Work required> Below are the records; locate each line with the word "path" and copy it.
Dataset records section start
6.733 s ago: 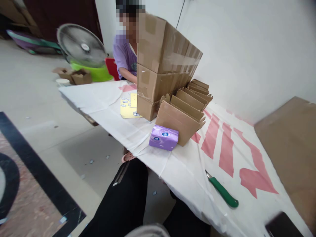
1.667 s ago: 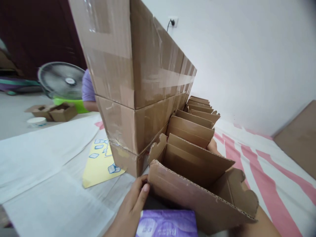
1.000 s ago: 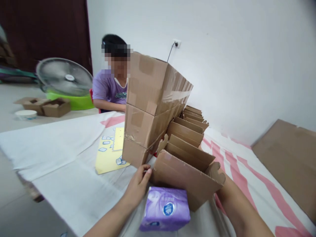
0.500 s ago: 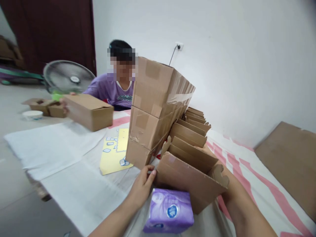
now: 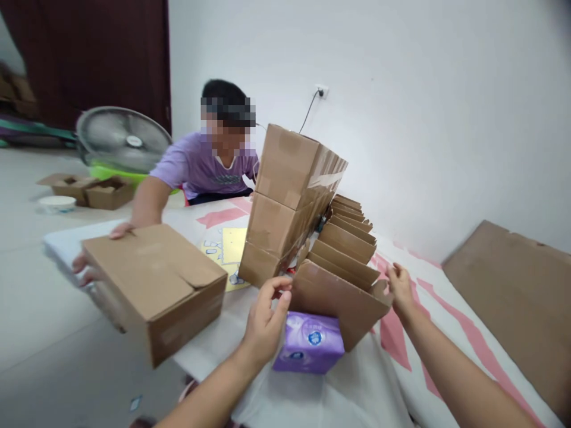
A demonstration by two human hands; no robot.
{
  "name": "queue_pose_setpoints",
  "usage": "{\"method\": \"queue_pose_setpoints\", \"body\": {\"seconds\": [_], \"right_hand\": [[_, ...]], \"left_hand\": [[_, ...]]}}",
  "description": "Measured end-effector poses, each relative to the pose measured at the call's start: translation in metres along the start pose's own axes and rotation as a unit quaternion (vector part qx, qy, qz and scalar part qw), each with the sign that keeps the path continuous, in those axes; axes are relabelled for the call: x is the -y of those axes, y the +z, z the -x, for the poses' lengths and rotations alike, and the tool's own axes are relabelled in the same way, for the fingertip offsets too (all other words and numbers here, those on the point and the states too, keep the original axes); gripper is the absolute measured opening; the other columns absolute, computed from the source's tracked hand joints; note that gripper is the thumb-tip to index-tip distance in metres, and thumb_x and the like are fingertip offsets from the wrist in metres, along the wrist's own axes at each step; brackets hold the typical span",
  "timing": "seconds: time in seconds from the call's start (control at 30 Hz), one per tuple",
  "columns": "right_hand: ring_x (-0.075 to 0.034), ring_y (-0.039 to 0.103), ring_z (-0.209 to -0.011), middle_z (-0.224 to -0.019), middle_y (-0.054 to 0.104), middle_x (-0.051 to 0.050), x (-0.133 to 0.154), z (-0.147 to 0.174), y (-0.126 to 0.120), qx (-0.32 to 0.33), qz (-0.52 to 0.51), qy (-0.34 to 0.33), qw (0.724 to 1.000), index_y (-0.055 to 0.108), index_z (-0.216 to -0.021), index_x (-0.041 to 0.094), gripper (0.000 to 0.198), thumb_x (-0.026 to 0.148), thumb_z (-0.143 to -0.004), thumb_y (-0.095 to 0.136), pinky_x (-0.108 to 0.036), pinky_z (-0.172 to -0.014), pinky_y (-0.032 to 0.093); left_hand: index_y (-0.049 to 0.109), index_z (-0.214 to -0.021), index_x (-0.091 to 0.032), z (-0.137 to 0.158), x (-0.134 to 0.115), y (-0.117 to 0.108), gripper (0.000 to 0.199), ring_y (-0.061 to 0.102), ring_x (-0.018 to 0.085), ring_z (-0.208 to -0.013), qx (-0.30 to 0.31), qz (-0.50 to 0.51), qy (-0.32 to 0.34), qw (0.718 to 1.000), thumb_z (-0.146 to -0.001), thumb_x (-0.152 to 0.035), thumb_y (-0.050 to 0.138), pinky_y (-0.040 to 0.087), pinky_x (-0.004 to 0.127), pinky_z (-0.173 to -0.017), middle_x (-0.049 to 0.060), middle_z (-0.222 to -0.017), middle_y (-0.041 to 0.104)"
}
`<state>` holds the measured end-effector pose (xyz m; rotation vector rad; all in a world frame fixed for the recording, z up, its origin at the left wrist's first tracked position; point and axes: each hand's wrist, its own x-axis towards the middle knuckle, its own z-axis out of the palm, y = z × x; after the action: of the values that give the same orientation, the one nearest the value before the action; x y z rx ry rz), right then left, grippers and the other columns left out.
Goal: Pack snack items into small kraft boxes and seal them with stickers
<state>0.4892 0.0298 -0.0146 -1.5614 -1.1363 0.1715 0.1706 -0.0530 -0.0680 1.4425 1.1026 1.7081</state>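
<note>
A row of open, folded brown cartons stands upright on the table, leaning one behind another. At the front carton's left edge is my left hand, thumb and fingers apart; whether its fingertips touch the cardboard I cannot tell. My right hand is beside the carton's right flap, fingers loosely bent, with nothing seen in them. Against the front carton rests a purple tissue pack. Across the table, a co-worker's hand holds a closed brown box tilted over the table's left edge.
Closed cartons form a tall stacked row left of the open ones. A yellow sheet lies behind the held box. A large cardboard sheet leans at the right. On the floor are a fan and small open boxes.
The co-worker's closed box has come nearer, towards the table's front left. My right hand has drawn back from behind the front carton to its right side. The view has shifted slightly.
</note>
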Motion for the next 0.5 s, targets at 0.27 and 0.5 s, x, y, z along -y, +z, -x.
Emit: {"method": "queue_pose_setpoints", "body": {"seconds": [0.27, 0.5], "right_hand": [[-0.031, 0.044, -0.124, -0.125, 0.055, -0.007, 0.066, 0.147, -0.069, 0.131, 0.109, -0.479, 0.861, 0.050, -0.126, 0.032, 0.048, 0.029, -0.079, 0.061, -0.056, -0.102, 0.034], [-0.035, 0.034, -0.132, -0.146, 0.040, -0.004, 0.045, 0.191, 0.016, 0.300, 0.335, -0.512, 0.732, 0.039, -0.139, 0.038, 0.063, 0.026, -0.081, 0.060, -0.055, -0.101, 0.031]], "left_hand": [[0.063, -0.088, -0.027, 0.024, -0.114, -0.074, 0.015, 0.063, 0.022, -0.090, -0.217, 0.146, 0.215, 0.941, -0.077, -0.021, 0.055, 0.049, 0.045, -0.092, 0.001, -0.094, 0.065], [0.062, -0.093, -0.008, -0.032, -0.067, -0.135, 0.024, 0.059, 0.014, -0.083, -0.392, 0.007, 0.165, 0.905, -0.074, -0.021, 0.057, 0.048, 0.034, -0.089, 0.003, -0.086, 0.063]]}}
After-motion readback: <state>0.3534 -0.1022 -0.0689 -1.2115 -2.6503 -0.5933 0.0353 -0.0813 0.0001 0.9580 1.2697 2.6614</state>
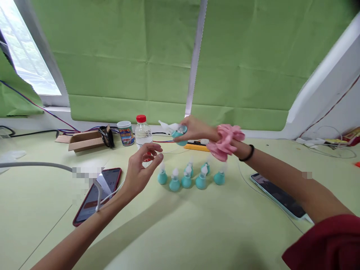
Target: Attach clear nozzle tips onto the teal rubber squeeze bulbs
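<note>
My right hand [191, 129] is closed around a small teal bulb [180, 137] with a clear top, raised above the table and tipped to the left. A blurred, pointed white piece [168, 127] sticks out from its left end. My left hand [143, 165] hovers to the lower left, fingers curved and thumb apart, with nothing visible in it. Between and below the hands, several similar teal bulbs [186, 180] with pale pointed tops stand upright in a loose cluster on the light green table [180, 225].
Behind my left hand stand a red-capped water bottle [143, 132] and a printed can [125, 133]. An open cardboard box [86, 141] with black cable lies further left. Phones lie at left [98, 195] and right [277, 195]; a grey cable [36, 164] crosses the left side.
</note>
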Tool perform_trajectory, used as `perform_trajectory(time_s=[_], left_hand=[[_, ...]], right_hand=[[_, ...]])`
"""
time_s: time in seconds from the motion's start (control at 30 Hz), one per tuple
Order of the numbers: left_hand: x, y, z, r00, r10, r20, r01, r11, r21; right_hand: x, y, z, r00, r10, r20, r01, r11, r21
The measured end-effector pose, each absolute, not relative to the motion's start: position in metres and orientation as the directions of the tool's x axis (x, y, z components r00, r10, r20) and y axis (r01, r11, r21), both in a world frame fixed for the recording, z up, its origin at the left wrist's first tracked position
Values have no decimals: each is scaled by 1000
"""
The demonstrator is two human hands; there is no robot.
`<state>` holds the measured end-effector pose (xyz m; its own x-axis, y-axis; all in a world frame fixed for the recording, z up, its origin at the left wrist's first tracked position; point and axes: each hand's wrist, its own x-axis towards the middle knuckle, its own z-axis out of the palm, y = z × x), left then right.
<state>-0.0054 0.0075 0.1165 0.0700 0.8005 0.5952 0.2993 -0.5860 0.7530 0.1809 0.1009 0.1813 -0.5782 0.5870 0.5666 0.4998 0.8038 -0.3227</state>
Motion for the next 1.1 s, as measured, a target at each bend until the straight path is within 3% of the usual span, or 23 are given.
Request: perform_trajectory(time_s=[0.13, 0.27, 0.4, 0.5, 0.6, 0.73, 0.8, 1.1], left_hand=[[0, -10, 125, 220, 804, 552, 222, -592, 775], [6, -30, 130, 426, 772, 472, 265, -605, 751], [11, -36, 114, 348, 765, 542, 403, -644, 650], [21, -36, 85, 240, 759, 605, 456, -639, 620], [36, -35, 52, 339, 779, 528, 511, -623, 592], [56, -28, 26, 507, 734, 453, 496, -678, 543], [63, -22, 21, 486, 755, 440, 497, -653, 572], [71, -9, 6, 429, 803, 414, 489, -592, 641]], right_hand=[[178, 28, 176, -635, 510, 581, 389, 860, -330], [177, -25, 143, -534, 565, 629, 341, 825, -451], [193, -36, 111, -373, 691, 619, 305, 721, -622], [214, -31, 88, -150, 772, 617, 212, 635, -743], [236, -24, 63, -47, 798, 601, 197, 597, -778], [255, -14, 32, -13, 867, 498, 432, 454, -779], [260, -8, 18, 6, 870, 493, 492, 427, -759], [265, 9, -9, 31, 833, 552, 441, 484, -756]])
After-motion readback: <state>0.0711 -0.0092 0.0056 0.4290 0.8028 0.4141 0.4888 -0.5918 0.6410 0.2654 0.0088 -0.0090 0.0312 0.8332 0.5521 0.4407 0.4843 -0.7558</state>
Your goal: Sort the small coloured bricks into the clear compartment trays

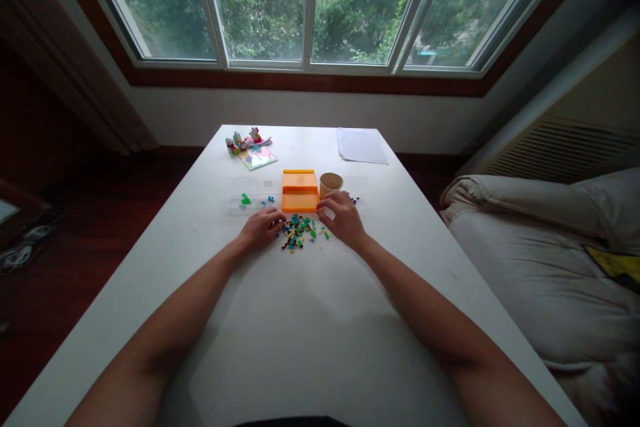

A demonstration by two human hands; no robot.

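Note:
A heap of small toy building pieces [298,230] in green, blue, yellow and dark colours lies on the white table. At the heap's left edge rests my left hand [261,227], its fingers bent and close together; anything between them is too small to make out. My right hand [344,219] is right of the heap, thumb and forefinger curled together by the near right corner of an open orange box [300,199]. What those fingertips hold, if anything, cannot be made out. Behind this hand stands a brown paper cup [331,183], partly covered by it.
Clear trays flank the box; the left one holds green pieces [245,199] and blue pieces [269,201]. Dark pieces [355,200] lie right of my right hand. Farther back are small toy figures [247,140], a colourful card [259,158] and paper sheets [362,146]. A sofa [540,253] stands right.

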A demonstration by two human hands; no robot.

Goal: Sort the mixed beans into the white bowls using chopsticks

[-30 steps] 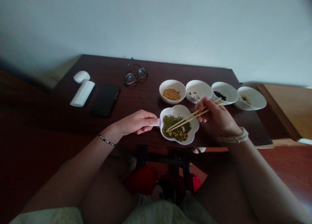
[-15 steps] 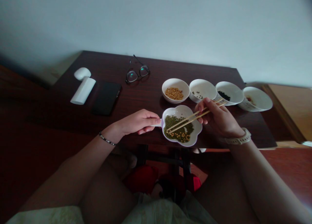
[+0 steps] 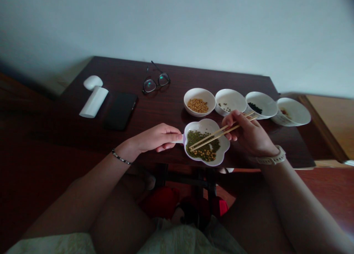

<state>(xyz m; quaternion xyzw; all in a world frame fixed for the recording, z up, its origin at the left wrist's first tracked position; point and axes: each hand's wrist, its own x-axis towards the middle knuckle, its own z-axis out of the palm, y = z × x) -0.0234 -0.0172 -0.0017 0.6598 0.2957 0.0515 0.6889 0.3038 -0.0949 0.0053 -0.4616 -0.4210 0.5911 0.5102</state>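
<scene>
My left hand is closed on the short handle of a white flower-shaped bowl at the table's front edge. Green beans cover much of its bottom, with yellow beans mixed in near the front. My right hand grips a pair of wooden chopsticks. Their tips reach into the beans, slightly apart, at the left of the bowl; whether a bean sits between them I cannot tell. Behind stands a white round bowl of yellow beans, and beside it a bowl with a few small greenish beans.
Further right are a bowl with black beans and another bowl with a few reddish-brown bits. Eyeglasses, a dark phone-like slab and a white handheld device lie on the left of the dark table.
Almost nothing differs. The view has shifted very slightly; both hands, the chopsticks and the flower-shaped bowl keep their places.
</scene>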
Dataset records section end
Answer to this problem>
  "description": "Measured end-effector poses, each relative to the pose measured at the call's start: translation in metres along the start pose's own axes and rotation as a unit quaternion (vector part qx, qy, qz and scalar part qw), each with the sign that keeps the path continuous, in those axes; axes are relabelled for the call: x is the -y of those axes, y the +z, z the -x, for the poses' lengths and rotations alike, and the tool's own axes are relabelled in the same way, for the fingertip offsets too (all other words and numbers here, those on the point and the states too, keep the original axes); gripper is the absolute measured opening; the other columns absolute, computed from the source's tracked hand joints; note that gripper is the thumb-tip to index-tip distance in metres, and thumb_x and the like are fingertip offsets from the wrist in metres, along the wrist's own axes at each step; brackets hold the typical span",
Motion for the next 1.1 s, as measured, a target at each bend until the straight path is within 3% of the usual span, or 23 are given.

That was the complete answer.